# EXERCISE
Could you set down exactly the lines of the data below, starting at the one that holds "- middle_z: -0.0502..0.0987" and ending at the one that holds "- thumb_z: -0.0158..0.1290", both included, and only those?

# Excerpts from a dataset
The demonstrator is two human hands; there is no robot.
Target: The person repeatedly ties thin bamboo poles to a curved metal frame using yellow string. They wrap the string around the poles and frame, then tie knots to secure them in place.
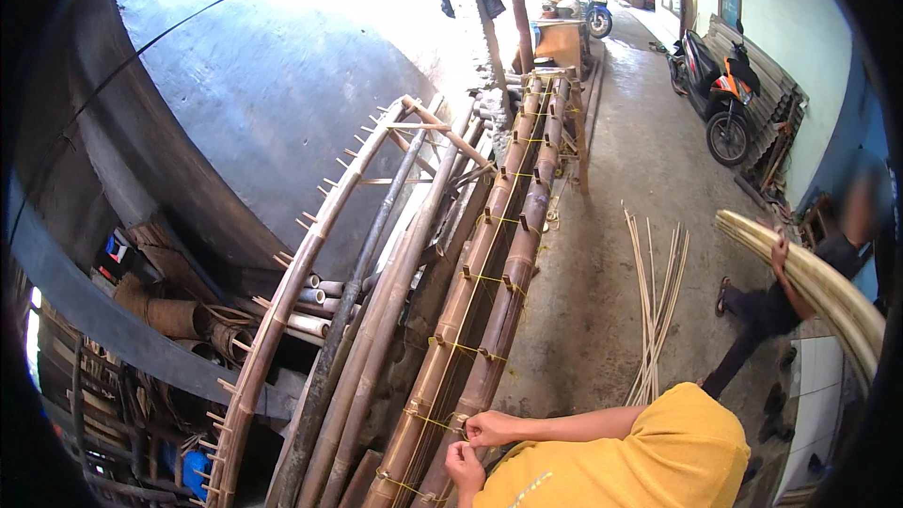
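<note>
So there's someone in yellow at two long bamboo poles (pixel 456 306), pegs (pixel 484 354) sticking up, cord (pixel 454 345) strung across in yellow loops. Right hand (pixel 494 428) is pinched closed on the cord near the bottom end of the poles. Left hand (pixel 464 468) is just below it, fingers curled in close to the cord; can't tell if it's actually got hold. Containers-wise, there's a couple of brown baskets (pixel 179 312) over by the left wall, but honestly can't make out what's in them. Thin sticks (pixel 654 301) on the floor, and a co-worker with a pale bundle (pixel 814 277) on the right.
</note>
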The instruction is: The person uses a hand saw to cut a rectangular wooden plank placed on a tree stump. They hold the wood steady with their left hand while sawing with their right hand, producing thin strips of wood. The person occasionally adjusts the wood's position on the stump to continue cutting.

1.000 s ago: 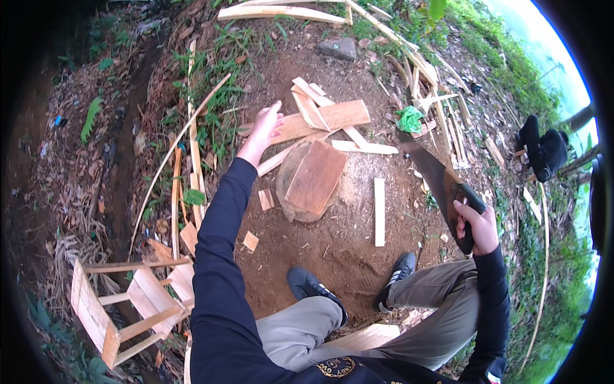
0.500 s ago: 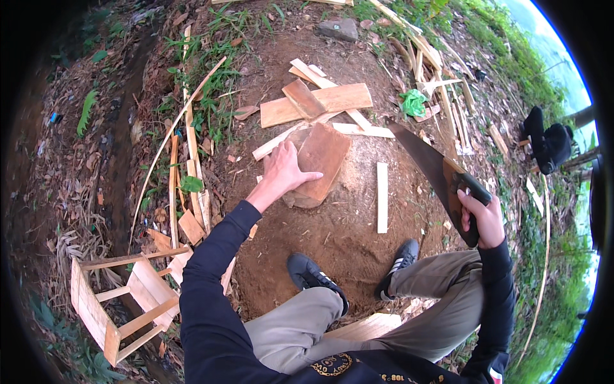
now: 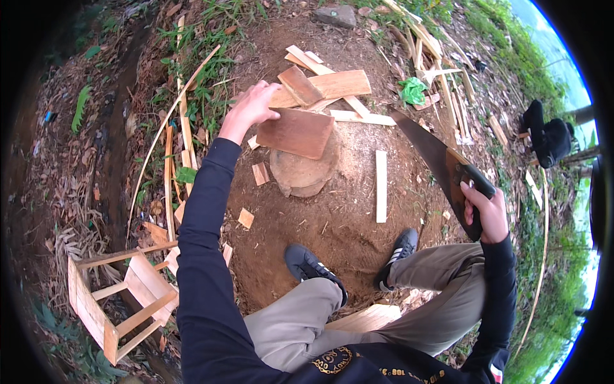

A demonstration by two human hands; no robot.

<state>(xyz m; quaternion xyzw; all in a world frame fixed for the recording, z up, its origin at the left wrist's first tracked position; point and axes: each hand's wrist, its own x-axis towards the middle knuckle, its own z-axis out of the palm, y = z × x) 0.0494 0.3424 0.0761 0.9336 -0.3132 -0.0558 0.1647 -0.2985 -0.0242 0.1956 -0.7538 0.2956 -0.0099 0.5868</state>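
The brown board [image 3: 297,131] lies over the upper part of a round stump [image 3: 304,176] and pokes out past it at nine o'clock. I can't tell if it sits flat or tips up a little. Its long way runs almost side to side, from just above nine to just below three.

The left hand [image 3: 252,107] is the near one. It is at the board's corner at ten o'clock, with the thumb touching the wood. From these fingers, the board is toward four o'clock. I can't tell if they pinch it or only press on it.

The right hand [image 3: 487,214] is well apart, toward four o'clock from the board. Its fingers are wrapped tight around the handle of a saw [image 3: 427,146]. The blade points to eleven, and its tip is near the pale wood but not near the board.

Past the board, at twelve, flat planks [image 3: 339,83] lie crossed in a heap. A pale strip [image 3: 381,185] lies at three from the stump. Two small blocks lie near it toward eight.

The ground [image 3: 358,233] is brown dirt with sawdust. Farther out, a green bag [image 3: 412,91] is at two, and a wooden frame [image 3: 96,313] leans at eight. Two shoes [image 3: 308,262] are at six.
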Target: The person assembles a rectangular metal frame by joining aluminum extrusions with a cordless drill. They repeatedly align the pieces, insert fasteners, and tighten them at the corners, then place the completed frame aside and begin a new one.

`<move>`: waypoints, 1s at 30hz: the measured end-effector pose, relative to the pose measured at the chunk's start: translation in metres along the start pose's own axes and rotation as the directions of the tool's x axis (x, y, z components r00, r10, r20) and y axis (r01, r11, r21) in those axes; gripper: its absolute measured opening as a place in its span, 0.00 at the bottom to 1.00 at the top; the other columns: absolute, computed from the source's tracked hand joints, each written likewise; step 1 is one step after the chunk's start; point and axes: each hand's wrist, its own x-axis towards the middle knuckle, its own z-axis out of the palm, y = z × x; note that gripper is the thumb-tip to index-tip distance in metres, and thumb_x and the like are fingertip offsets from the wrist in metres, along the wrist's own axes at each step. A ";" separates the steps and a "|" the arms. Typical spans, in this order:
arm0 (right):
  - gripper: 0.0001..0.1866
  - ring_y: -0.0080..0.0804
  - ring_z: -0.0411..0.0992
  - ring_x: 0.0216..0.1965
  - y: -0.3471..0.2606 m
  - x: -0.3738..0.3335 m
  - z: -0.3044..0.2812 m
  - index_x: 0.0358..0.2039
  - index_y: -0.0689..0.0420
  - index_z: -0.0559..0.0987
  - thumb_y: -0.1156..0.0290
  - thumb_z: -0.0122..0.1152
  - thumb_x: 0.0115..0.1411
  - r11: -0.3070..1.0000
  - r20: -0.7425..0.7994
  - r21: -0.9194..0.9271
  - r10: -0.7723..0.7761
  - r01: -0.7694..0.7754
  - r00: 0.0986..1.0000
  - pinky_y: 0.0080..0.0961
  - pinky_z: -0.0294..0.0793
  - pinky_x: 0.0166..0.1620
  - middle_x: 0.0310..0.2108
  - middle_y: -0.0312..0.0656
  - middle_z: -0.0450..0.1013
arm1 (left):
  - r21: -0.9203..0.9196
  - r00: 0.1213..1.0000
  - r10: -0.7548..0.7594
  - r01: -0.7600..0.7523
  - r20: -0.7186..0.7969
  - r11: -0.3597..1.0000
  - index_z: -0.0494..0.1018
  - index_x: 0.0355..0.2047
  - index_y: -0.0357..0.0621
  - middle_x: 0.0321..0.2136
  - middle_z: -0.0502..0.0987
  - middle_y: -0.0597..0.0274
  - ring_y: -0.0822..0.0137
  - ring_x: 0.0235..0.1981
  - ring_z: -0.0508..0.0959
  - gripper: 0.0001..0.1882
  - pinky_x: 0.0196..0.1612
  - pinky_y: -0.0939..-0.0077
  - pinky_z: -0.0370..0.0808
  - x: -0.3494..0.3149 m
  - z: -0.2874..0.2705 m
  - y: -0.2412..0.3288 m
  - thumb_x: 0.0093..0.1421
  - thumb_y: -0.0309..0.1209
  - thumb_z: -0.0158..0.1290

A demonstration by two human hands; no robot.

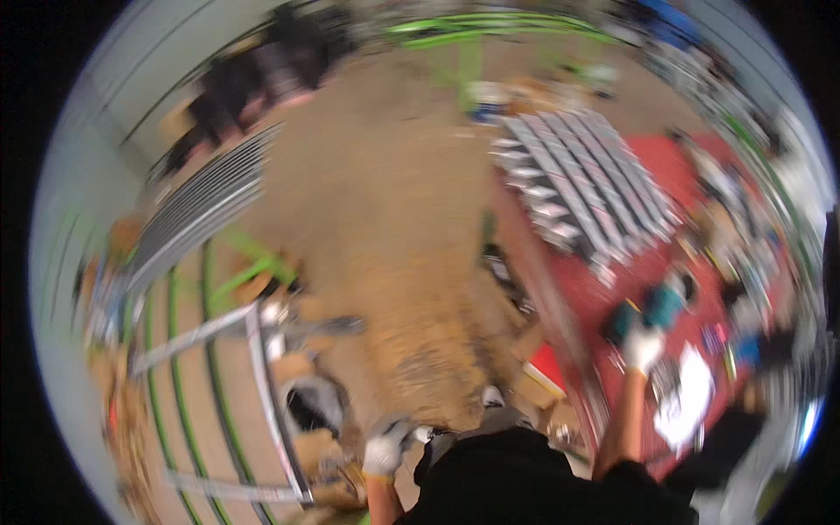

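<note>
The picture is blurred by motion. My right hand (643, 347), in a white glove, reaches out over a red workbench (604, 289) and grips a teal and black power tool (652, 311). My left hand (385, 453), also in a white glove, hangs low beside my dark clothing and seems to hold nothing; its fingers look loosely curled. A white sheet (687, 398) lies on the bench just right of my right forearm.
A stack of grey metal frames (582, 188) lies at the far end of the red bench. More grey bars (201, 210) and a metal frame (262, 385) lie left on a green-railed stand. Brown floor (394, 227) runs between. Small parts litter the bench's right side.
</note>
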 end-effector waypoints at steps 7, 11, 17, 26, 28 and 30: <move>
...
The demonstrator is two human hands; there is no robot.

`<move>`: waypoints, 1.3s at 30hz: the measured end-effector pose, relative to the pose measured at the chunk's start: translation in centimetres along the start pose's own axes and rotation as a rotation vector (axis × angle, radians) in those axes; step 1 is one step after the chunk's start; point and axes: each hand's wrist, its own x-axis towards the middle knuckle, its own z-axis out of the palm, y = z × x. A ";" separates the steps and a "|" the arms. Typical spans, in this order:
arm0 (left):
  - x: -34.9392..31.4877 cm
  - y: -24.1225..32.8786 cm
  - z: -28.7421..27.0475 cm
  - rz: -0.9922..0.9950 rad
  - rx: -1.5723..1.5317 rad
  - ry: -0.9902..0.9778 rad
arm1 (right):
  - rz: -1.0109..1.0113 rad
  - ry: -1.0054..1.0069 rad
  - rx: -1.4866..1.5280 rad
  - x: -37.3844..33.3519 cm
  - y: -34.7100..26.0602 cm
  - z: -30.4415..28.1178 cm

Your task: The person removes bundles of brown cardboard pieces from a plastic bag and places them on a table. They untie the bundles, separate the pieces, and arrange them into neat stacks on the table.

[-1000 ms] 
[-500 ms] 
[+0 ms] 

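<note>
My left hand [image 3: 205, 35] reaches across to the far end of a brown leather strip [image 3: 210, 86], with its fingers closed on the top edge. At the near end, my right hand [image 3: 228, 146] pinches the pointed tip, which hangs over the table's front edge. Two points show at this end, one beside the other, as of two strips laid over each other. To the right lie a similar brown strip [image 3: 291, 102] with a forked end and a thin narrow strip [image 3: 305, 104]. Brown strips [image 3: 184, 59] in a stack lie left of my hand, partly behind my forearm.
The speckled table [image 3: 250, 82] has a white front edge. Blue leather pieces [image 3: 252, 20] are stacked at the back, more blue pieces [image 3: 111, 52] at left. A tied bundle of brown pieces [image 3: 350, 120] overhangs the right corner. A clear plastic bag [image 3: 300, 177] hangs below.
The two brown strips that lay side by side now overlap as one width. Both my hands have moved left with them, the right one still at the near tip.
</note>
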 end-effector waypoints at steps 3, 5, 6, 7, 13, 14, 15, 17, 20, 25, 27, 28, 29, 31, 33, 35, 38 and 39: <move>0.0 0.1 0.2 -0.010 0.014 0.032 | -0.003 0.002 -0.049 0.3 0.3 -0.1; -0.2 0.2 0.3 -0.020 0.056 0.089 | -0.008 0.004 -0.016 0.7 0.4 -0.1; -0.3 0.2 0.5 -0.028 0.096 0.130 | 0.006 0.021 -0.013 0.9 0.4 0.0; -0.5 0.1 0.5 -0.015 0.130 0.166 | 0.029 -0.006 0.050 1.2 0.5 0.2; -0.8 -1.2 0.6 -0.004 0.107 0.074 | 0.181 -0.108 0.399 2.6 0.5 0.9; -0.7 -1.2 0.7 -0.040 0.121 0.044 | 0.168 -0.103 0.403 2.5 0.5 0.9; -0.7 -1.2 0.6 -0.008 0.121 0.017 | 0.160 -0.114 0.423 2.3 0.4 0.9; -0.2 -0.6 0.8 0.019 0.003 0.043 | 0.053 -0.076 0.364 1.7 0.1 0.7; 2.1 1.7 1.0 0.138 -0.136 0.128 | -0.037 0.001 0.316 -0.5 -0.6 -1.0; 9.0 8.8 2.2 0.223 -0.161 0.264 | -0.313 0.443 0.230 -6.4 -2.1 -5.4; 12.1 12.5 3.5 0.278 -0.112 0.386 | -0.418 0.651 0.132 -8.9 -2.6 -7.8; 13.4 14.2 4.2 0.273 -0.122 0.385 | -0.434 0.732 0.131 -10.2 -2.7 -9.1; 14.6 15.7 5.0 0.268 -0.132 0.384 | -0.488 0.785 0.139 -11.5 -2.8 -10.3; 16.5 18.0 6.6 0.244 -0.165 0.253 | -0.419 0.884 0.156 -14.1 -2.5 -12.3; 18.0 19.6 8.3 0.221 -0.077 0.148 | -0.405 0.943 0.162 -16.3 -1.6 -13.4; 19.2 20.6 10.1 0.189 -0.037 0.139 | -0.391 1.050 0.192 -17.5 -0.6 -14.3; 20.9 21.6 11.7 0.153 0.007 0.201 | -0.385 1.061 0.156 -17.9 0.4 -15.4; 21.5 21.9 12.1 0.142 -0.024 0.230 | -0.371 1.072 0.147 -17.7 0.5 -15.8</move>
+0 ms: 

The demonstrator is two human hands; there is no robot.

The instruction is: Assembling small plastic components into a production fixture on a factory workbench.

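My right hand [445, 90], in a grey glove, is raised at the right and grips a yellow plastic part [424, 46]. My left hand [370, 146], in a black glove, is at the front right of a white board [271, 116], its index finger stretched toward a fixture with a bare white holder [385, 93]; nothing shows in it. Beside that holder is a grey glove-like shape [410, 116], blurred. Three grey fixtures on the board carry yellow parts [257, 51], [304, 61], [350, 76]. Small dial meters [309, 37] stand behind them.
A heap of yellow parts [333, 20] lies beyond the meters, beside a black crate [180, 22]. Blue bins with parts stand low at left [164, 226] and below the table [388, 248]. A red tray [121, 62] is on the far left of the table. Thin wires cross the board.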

# TASK OUTPUT
  - middle_z: -0.0502..0.0987
  - middle_y: -0.0597..0.0274
  - ring_y: -0.0822..0.0137
  - ring_x: 0.0235..0.1981
  - ring_z: -0.0508..0.0959
  - gripper: 0.0001..0.1882
  - pinky_x: 0.0196..0.1612
  - pinky_y: -0.0939..-0.0077
  - pinky_z: -0.0370..0.0808
  - x: -0.3494..0.3149 m
  - z: -0.2874..0.2705 m
  - y: -0.2412..0.3288 m
  - thumb_x: 0.0093..0.1421
  - thumb_y: -0.0309..0.1209
  - thumb_z: -0.0158..0.1290

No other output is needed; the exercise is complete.